Kebijakan Belanda tersebut terkait erat
dengan politik Devide et Impera untuk
memecah belah kaum bumiputra. Belanda
tidak mengakui hukum Islam berlaku,
karena jika hukum Islam berlaku akan
menyatukan semua suku bangsa yang
beragama Islam. Dengan mendukung hukum
adat, maka Belanda mudah memecah belah
mereka.

Sejak awal abad ke-20, Pemerintah Hindia
Belanda mengikuti teori-teori van
Vollenhoven dan Snouck Hurgronje yang
mengatakan bahwa yang berlaku di kalangan
Inlander bukanlah hukum Islam melainkan
hukum adat. Hukum Islam baru berlaku
apabila telah diterima atau "direcipier" oleh
hukum adat. Pendapat-pendapat seperti itu
di alam kemerdekaan dibantah oleh para
ahli hukum adat sendiri seperti Prof.
Hazairin. Beliau mengatakan sebaliknya.
Hukum Adat baru berlaku sepanjang tidak
bertentangan dengan hukum Islam. Hal itu
disadari oleh orang Islam.

Secara faktual hukum Islam adalah hukum
yang hidup atau the living law dalam
masyarakat Indonesia. Sebagai the living
law, hukum Islam itu menjadi bagian dari
kesadaran hukum rakyat yang tidak bisa
diabaikan. Sebagai kesadaran hukum, maka
negara demokratis manapun di dunia ini
tidak dapat mengabaikan kesadaran hukum
itu. Karena itu, Republik Philipina yang
konstitusinya menyatakan dirinya sebagai
negara sekular, belum lama ini mencabut UU
Kontrasepsi. Sebab apa? Sebab mayoritas
penduduk yang beragama Katolik menentang
kontrasepsi sesuai doktrin gereja yang
diyakini mayoritas rakyat.

Tugas negara dalam merumuskan kaidah
hukum adalah mengangkat kesadaran hukum
yang hidup di kalangan rakyatnya sendiri
menjadi hukum positif. Dengan demikian,
negara tidak melawan kesadaran hukum
rakyatnya sendiri, apalagi negara itu
menganut kedaulatan rakyat dan demokrasi.

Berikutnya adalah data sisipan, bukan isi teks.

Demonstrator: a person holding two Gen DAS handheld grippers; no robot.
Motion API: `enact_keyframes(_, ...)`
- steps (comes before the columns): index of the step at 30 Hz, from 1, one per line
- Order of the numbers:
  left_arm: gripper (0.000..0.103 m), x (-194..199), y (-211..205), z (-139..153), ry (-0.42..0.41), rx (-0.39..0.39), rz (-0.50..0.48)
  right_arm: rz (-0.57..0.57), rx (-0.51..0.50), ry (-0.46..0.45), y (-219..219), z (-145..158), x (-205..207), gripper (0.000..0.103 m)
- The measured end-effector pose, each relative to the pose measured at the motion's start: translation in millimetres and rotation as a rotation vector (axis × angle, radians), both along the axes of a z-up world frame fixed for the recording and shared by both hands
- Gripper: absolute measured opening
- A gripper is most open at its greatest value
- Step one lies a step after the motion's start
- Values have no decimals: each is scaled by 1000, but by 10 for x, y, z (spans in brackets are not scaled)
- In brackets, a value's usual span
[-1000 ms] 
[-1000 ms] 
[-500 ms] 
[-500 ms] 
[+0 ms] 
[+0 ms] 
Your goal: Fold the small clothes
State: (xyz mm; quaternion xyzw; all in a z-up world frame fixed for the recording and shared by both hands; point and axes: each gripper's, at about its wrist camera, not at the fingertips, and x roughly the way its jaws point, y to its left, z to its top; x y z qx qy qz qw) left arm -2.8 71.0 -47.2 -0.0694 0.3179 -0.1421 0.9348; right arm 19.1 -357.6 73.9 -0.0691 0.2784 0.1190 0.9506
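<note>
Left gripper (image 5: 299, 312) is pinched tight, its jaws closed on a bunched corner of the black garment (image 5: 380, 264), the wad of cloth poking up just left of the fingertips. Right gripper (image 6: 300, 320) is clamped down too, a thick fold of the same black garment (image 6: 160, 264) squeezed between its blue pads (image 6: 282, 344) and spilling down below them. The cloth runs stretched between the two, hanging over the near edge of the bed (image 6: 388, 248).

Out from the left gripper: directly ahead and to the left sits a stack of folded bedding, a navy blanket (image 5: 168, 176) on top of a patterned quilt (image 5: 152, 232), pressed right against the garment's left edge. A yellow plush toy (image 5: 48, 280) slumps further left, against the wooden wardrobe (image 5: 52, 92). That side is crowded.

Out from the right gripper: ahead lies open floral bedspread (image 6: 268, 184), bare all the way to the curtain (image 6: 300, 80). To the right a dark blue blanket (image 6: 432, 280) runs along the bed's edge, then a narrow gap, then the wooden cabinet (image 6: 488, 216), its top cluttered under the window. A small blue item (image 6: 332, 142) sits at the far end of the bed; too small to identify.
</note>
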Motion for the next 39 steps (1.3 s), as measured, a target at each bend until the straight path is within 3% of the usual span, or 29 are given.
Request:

Dalam konteks seperti itu jugalah
hendaknya negara RI. Negara adalah satu-
satunya institusi yang diberi wewenang
untuk memformulasikan norma hukum.

Karena itu, almarhum Ismail Saleh
mengatakan sumber hukum dalam
pembentukan hukum nasional kita adalah
hukum Islam (syari'ah), hukum adat,
Hukum eks kolonial Hindia Belanda yang
telah diterima oleh masyarakat Indonesia,
serta konvensi-konvensi internasional yang
sudah kita ratifikasi.

Kebijakan pembangunan norma hukum di
negara kita ini haruslah mempertimbangkan
kemajemukan bangsa kita. Karena itu di
bidang hukum privat, khususnya hukum
kekeluargaan, kita harus memberlakukan
berbagai jenis hukum sesuai kemajemukan
tersebut. Hukum Perkawinan dan Kewarisan,
misalnya, mustahil untuk dapat disatukan
dan diberlakukan kepada semua orang. Maka
biarlah ada kemajemukan. Bagi orang Islam,
negara memberlakukan hukum perkawinan
dan kewarisan Islam yang harus dituangkan
dalam bentuk undang-undang. Begitu juga
negara dapat mengangkat hukum kewarisan
adat bagi komunitas adat tertentu, sesuai
kesadaran hukum mereka.

Sejalan dengan konsep negara kesatuan, di
bidang hukum publik, sejauh mungkin negara
merumuskan satu jenis hukum yang belaku
buat semua orang. Hukum Lalu Lintas
misalnya tidak mungkin ada beberapa jenis
hukum yang diberlakukan secara bersamaan.
Begitu pula di bidang hukum pidana dan
hukum administrasi negara harus ada satu
jenis hukum yang berlaku bagi semua orang.
Dengan demikian, di bidang hukum publik
kita memberlakukan unifikasi hukum. Sedang
di bidang hukum privat kita hormati
kemajemukan.

Dalam konteks merumuskan norma hukum
publik yang bersifat unifikasi itu, kita
merujuk kepada sumber-sumber hukum,
yakni syari'ah, hukum adat, Hukum eks
kolonial yang sudah diterima dan konvensi-
konvensi internasional yang sudah kita
ratifikasi. Ketika sudah disahkan menjadi
undang-undnag, maka yang berlaku itu tidak
lagi disebut syari'ah, hukum adat atau
hukum eks kolonial, tetapi UU Republik
Indonesia. Undang-Undang Republik Indonesia
itulah hukum positif yang berlaku di negara
ini yang asalnya digali dari sumber-sumber
hukum dengan mengingat kebutuhan hukum.

Pertanyaannya, “Apakah dengan berlakunya
hukum Islam di bidang privat dan
transformasi asas-asas syari'ah ke dalam
hukum publik, Indonesia kemudian menjadi
sebuah "negara Islam"? Bagi saya tidak!
Negara ini tetaplah Negara RI dengan
landasan falsafah bernegara Pancasila.
Sama halnya dengan dijadikannya hukum adat
di bidang privat dan ditransformasikanya
hukum adat ke dalam hukum publik,
tidaklah menjadikan Negara RI ini berubah
menjadi Negara Adat. Negara ini tetaplah
Negara RI dengan Pancasila sebagai landasan
falsafah bernegaranya. Selama ini kita
gunakan KUHP yang asalnya adalah Code
Penal Napoleon yang diadopsi oleh Belanda
dan diberlakukan di sini. Toh, negara kita
tidak pernah berubah menjadi Negara
Napoleon. Tetap saja negara kita Negara RI.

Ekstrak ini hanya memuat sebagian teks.